Task details:
Leaving out the pictures, retype the lines from the top of the listing through the line with "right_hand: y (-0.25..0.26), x" exactly.

....

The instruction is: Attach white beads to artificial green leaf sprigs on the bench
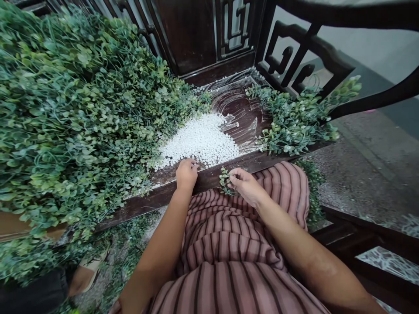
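Observation:
My left hand [186,173] rests at the near edge of a heap of small white beads [201,139], fingers curled down into the beads; what they pinch is hidden. My right hand [245,183] is closed on a small green leafy sprig [225,179], held just above the front edge of the dark wooden seat [242,113]. My lap in striped pink-brown cloth [229,244] lies below both hands.
A large pile of green artificial foliage [72,113] covers the left side of the seat. A smaller bunch of sprigs [291,117] lies at the right. The carved dark wooden chair back [229,30] stands behind. Another person's foot in a sandal [85,274] is at lower left.

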### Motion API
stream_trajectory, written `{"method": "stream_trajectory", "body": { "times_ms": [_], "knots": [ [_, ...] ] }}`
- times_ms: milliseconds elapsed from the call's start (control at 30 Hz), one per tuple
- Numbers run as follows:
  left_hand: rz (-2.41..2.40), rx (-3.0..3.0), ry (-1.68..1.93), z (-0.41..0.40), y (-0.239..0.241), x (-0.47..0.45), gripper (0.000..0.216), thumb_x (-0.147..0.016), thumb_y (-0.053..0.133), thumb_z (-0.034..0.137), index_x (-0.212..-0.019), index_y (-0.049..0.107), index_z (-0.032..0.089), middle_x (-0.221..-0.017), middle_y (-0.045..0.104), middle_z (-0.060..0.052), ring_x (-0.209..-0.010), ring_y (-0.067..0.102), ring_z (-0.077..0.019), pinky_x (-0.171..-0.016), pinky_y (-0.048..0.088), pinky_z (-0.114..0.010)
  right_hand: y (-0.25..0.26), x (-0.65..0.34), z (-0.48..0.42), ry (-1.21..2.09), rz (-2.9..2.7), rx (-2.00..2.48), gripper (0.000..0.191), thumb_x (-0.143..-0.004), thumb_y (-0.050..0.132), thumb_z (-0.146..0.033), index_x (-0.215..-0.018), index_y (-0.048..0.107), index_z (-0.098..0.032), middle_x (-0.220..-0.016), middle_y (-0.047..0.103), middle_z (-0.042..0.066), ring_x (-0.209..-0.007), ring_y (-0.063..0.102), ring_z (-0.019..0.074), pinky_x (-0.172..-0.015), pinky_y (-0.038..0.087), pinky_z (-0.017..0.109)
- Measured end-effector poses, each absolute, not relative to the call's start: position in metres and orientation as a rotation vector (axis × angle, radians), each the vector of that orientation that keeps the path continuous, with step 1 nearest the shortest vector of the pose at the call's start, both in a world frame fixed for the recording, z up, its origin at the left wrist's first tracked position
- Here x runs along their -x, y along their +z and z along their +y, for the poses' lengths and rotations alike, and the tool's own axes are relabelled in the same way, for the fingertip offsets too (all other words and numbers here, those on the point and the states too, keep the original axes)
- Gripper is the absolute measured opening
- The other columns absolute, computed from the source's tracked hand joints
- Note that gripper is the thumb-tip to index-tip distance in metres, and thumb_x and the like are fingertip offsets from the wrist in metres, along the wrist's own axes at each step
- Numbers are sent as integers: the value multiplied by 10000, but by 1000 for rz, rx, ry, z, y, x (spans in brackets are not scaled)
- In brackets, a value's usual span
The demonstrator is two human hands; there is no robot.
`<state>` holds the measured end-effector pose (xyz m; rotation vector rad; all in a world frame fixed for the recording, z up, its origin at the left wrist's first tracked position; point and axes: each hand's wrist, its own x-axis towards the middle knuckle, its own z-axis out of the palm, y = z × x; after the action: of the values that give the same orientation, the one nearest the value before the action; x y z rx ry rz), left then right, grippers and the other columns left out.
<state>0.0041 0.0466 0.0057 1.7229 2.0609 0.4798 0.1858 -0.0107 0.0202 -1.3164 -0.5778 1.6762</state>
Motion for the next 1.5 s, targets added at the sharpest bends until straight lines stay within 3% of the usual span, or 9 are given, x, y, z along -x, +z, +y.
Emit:
{"method": "stream_trajectory", "body": {
  "times_ms": [100, 233, 400, 567, 733, 933, 1133, 1500],
  "knots": [
    [2031, -1740, 531, 46, 3, -3, 54, -751, 547, 191, -723, 593, 189, -809, 593, -51, -751, 550, -182, -700, 401, -289, 22, -187, -10, 1797, -456, 1199, 386, -447, 815, -331, -609, 501, -175, -620, 523, -45, -618, 545, 94, -597, 445, 235],
    [1889, -1507, 780, 38, 4, -3, 61, -728, 547, 198, -686, 588, 181, -732, 599, -30, -668, 542, -149, -668, 407, -277, 28, -186, -12, 1861, -454, 1124, 433, -455, 825, -403, -647, 520, -162, -687, 582, -5, -548, 497, 69, -486, 351, 200],
    [1522, -873, 1026, 16, 22, -12, 101, -683, 585, 237, -727, 586, 145, -635, 602, 3, -464, 445, -61, -496, 364, -207, 32, -178, -13, 1795, -648, 1167, 453, -483, 788, -485, -699, 572, -151, -518, 480, -52, -469, 390, 55, -458, 273, 207],
    [1195, -603, 1002, -4, 44, -20, 248, -547, 731, 248, -742, 635, 130, -601, 590, 20, -482, 445, -32, -469, 345, -159, 36, -169, -13, 1624, -969, 1299, 464, -602, 646, -612, -698, 569, -165, -463, 387, -75, -435, 314, 65, -442, 239, 222],
    [1055, -522, 960, -11, 46, -25, 281, -521, 778, 272, -732, 665, 125, -595, 573, 16, -508, 460, -32, -449, 339, -142, 39, -167, -18, 1436, -1297, 1303, 396, -735, 542, -549, -605, 515, -177, -535, 413, -45, -520, 365, 89, -513, 316, 232],
    [1049, -482, 931, -15, 46, -23, 243, -544, 774, 239, -742, 678, 136, -585, 558, 17, -503, 460, -38, -441, 343, -148, 43, -169, -20, 1399, -1433, 1276, 275, -778, 501, -421, -660, 538, -176, -579, 484, -23, -573, 432, 113, -586, 367, 247],
    [1016, -473, 932, -18, 55, -26, 230, -518, 784, 227, -703, 687, 132, -549, 567, 15, -480, 456, -37, -454, 361, -153, 55, -169, -23, 1246, -1472, 1299, 180, -761, 514, -339, -687, 539, -177, -630, 519, -3, -634, 481, 136, -653, 388, 273],
    [983, -470, 930, -19, 51, -29, 254, -547, 783, 275, -734, 683, 136, -535, 537, 27, -487, 447, -36, -471, 365, -155, 58, -171, -27, 1258, -1368, 1336, 174, -747, 552, -337, -676, 555, -178, -587, 548, -5, -568, 498, 125, -602, 397, 264]
  ]
}}
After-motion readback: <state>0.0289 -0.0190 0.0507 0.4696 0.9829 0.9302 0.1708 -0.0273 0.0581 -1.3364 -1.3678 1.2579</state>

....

Response to this task:
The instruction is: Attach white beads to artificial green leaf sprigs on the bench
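Observation:
My left hand [186,173] rests at the near edge of a heap of small white beads [201,139], fingers curled down into the beads; what they pinch is hidden. My right hand [245,183] is closed on a small green leafy sprig [225,179], held just above the front edge of the dark wooden seat [242,113]. My lap in striped pink-brown cloth [229,244] lies below both hands.
A large pile of green artificial foliage [72,113] covers the left side of the seat. A smaller bunch of sprigs [291,117] lies at the right. The carved dark wooden chair back [229,30] stands behind. Another person's foot in a sandal [85,274] is at lower left.
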
### Motion API
stream_trajectory, written `{"method": "stream_trajectory", "body": { "times_ms": [_], "knots": [ [_, ...] ] }}`
- times_ms: milliseconds elapsed from the call's start (control at 30 Hz), one per tuple
- Numbers run as follows:
  left_hand: rz (-2.41..2.40), rx (-3.0..3.0), ry (-1.68..1.93), z (-0.41..0.40), y (-0.239..0.241), x (-0.47..0.45), gripper (0.000..0.216), thumb_x (-0.147..0.016), thumb_y (-0.053..0.133), thumb_z (-0.034..0.137), index_x (-0.212..-0.019), index_y (-0.049..0.107), index_z (-0.032..0.089), middle_x (-0.221..-0.017), middle_y (-0.045..0.104), middle_z (-0.060..0.052), ring_x (-0.209..-0.010), ring_y (-0.067..0.102), ring_z (-0.077..0.019), pinky_x (-0.171..-0.016), pinky_y (-0.048..0.088), pinky_z (-0.114..0.010)
  right_hand: y (-0.25..0.26), x (-0.65..0.34), z (-0.48..0.42), ry (-1.21..2.09), rz (-2.9..2.7), rx (-2.00..2.48), gripper (0.000..0.191), thumb_x (-0.143..-0.004), thumb_y (-0.050..0.132), thumb_z (-0.146..0.033), index_x (-0.215..-0.018), index_y (-0.048..0.107), index_z (-0.098..0.032), middle_x (-0.220..-0.016), middle_y (-0.047..0.103), middle_z (-0.042..0.066), ring_x (-0.209..-0.007), ring_y (-0.063..0.102), ring_z (-0.019..0.074), pinky_x (-0.172..-0.015), pinky_y (-0.038..0.087), pinky_z (-0.017..0.109)

The exercise has been fully completed.